2012-11-23 16:15 Ecns.cn     Web Editor: Wang Fan comment

(Ecns.cn) -- Having a baby can be particularly complicated in China thanks to arcane regulations governing "official" permission to give birth, according to the Legal Weekly.

Li Mei, 36, has just had a baby in Beijing. She narrowly managed to obtain a birth permit only a few weeks before delivery, and describes her pregnancy as a "disaster."

Li says her husband Wang began applying for the permit when she was three months pregnant, but they had never imagined how complicated the procedure would be.

Because Wang's registered domicile is not in Beijing, the first challenge was to acquire reference letters from authorities in his hometown proving that it was his first marriage and that he had no other children.

Although Hebei Province is adjacent to Beijing, traveling back and forth between them to deal with the endless red tape nearly drove me mad, Wang says.

It's the kind of administrative nightmare that happens all too often in China. The committee responsible for Wang's registered permanent residence (hukou) deflected the request to his neighborhood committee in Beijing, citing a regulation that left too much room for misinterpretation.

After this tug-of-war went on for several months, Wang was still unable to get the essential letter from either of the two neighborhood committees, as both claimed the other party was responsible for it.

According to China's family planning policy, prospective parents must file for a birth permit before a pregnancy occurs. Without it, the consequences are very serious: parents will be forbidden from receiving a birth certificate for their child, which comes screaming into the world as a "non-person" as far the government is concerned.

Wang says he was tempted by stories of couples that had successfully forged birth permits, but he decided instead to solve the problem in another distinctly Chinese way: through connections and bribery.

Yet the letters are only a small part of the application for a birth permit.
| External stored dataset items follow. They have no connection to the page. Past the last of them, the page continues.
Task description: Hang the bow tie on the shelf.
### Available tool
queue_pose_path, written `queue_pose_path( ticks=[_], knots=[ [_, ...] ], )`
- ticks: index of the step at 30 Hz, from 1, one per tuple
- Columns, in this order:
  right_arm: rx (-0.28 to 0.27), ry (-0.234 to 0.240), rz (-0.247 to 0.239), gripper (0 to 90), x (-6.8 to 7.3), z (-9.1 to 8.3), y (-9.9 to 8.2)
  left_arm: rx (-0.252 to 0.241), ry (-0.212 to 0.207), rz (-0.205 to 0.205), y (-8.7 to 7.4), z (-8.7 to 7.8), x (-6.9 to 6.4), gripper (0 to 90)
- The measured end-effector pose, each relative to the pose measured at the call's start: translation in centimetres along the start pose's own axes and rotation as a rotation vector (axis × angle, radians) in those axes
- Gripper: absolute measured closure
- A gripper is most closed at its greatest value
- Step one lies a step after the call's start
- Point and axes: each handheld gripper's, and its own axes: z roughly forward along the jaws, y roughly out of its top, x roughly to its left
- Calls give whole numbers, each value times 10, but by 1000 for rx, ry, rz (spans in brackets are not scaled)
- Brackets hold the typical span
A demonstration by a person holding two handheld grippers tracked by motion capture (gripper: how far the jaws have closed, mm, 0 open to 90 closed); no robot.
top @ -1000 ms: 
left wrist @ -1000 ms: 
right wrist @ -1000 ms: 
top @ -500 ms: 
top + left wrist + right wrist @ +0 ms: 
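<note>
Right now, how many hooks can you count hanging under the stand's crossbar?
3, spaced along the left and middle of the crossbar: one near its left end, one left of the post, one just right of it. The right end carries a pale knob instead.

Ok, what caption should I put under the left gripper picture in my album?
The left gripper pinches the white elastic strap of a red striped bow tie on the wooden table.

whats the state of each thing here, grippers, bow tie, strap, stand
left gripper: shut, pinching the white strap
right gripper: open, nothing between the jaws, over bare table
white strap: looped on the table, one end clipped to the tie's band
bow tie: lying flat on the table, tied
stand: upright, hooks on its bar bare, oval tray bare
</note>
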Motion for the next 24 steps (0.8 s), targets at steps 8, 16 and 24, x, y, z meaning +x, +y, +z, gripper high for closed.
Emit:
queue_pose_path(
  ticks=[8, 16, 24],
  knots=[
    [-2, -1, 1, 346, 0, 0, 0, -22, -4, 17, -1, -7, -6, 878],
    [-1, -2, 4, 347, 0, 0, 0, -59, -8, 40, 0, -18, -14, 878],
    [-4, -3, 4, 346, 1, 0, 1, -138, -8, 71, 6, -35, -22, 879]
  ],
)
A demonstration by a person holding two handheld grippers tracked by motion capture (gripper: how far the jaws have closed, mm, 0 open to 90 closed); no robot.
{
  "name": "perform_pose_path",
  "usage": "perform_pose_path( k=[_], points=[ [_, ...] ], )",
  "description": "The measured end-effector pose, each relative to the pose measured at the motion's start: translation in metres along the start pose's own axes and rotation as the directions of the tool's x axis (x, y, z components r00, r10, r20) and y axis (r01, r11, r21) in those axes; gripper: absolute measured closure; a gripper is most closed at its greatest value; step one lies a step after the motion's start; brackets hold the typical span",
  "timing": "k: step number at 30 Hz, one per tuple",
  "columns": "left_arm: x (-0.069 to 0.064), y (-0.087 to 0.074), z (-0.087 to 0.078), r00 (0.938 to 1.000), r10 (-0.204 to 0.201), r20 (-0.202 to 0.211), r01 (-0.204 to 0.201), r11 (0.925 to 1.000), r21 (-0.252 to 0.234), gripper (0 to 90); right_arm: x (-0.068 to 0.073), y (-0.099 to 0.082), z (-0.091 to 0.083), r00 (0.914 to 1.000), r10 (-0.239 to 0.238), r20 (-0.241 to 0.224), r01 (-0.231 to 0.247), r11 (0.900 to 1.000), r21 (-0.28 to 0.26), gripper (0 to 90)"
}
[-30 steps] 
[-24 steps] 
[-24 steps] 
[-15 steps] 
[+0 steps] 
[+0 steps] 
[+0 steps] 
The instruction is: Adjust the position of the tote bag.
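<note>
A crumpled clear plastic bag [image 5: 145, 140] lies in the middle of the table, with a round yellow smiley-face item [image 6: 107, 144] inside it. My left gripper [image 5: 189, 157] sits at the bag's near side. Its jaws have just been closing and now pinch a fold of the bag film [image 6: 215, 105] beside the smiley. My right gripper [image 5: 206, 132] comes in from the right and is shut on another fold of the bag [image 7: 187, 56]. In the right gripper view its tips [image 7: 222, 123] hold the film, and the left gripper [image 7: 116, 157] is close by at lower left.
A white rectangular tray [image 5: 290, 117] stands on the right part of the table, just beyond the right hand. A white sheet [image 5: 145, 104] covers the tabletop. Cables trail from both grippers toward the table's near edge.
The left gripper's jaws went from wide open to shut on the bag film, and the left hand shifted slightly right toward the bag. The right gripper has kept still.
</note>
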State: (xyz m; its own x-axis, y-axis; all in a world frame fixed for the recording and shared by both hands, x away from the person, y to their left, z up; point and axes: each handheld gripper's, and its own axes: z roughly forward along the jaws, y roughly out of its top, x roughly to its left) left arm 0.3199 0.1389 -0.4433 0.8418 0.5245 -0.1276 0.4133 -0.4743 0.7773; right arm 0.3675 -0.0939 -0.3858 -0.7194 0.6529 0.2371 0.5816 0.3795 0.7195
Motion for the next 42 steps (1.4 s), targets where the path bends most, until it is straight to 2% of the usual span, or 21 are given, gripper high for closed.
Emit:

In the following months, Wang collected more than 40 stamped seals on different pieces of paper, an experience he says was "tortuous."

If both of us had permanent residences in Beijing, it would have been much easier, says Wang.

Many couples are confronted with the same problem in China, and if the female is a migrant worker things are even more difficult, because she will have to travel back and forth chasing paperwork with her enormous belly, he adds.

In recent years, more and more people have begun complaining about the permit, especially migrant workers in big cities.

An online survey conducted by Tencent.com shows that 99 percent of the 110,000 web users who participated believe the birth permit regulation is outdated and should be abolished immediately.

People often call the birth permit the "pain" permit, says Li Jianmin, professor at the Institute of Population and Development Research of Nankai University.

It was introduced in China about three decades ago and originally seen as a temporary "last resort" to control the population, but now it just causes trouble for the public, and some civil servants even abuse it to make money, explains Li.

Some worry that ending the regulation will result in more breaches of the one-child policy, but this is a "fake problem," adds Li. The fact is that those who insist on having more than one child will do so even if the regulation exists, he says.

In 2004, Guangdong Province took the lead in canceling the birth permit regulation for local residents. Since then, an expectant mother whose hukou is registered there need not apply for a birth permit before delivery, according to the Legal Weekly.

Experts say that there may be gradual changes to the one-child policy, but the birth permit regulation is not likely to be abolished in the rest of the country any time soon. As such, couples who plan to have children should inquire about birth permits as early as possible.